Novel Study Provides New Evidence for Biomarkers to Help Predict MS Outcomes
November 2, 2023
A new study of 1,463 proteins molecules in 143 people with MS provided evidence of associations with disease activity and disability progression. These kind of novel and meticulous studies are necessary to pinpoint biomarkers that can help guide speedier and more individualized tracking and treatment of MS.
- Background: Stopping MS means achieving a state of no new disease activity or central nervous system injury, no worsening of daily living or quality of life, and no new manifestations of the disease. This is just one pathway to MS cures, and includes two major objectives: detecting MS early and precision medicine. Existing and new biomarkers enable early detection of disease activity.

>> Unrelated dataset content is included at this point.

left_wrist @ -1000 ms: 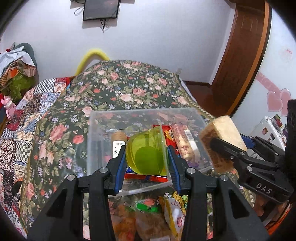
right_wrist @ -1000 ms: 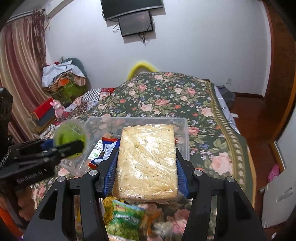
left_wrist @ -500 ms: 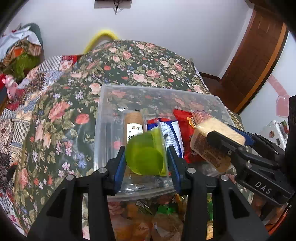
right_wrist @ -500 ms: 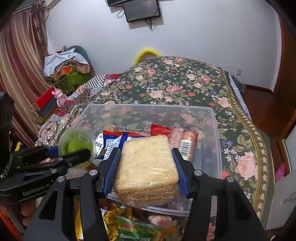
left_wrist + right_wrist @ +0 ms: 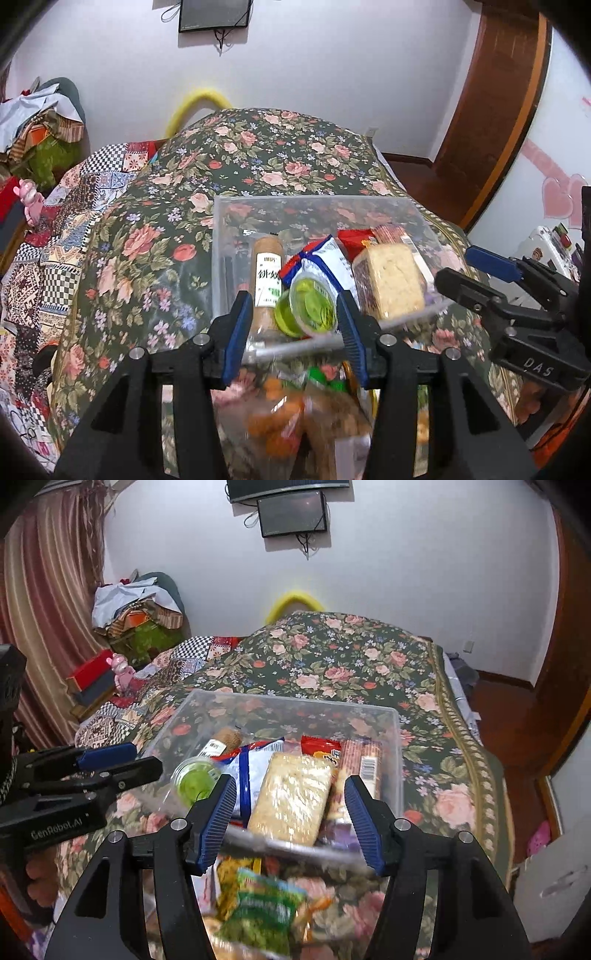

- This Study: A team at Linköping University in Sweden used highly sensitive proteomics technology – which analyzes multiple proteins simultaneously – to look at 1,463 proteins in the blood and spinal fluid of 143 people with early-stage MS compared to 43 controls without MS. They followed this group for an average of six years to see if there was any link between these proteins and MS disease activity, disability progression, and other outcomes.
- Results: The results showed that lower levels of neurofilament light chain in the spinal fluid (NfL, a molecule that reflects damage to the nervous system and has been extensively studied in MS) was the best predictor that people would experience no MS disease activity in the next two years.
Advanced technology enabled the team to identify not only proteins, but interactions among the proteins. They found that increased levels of a combination of 11 spinal fluid proteins predicted disability progression.
- Why does this matter? This study provides new evidence for biomarkers that potentially can be used to help diagnose, track and develop strategies for stopping MS. Further research, which is ongoing around the globe, is needed in larger numbers of people to confirm these and other findings so that biomarkers can help speed detection and prevention of MS disease activity in the clinic and in clinical trials. This research also focuses on developing more accessible biomarkers in the blood to reduce the reliance on spinal taps.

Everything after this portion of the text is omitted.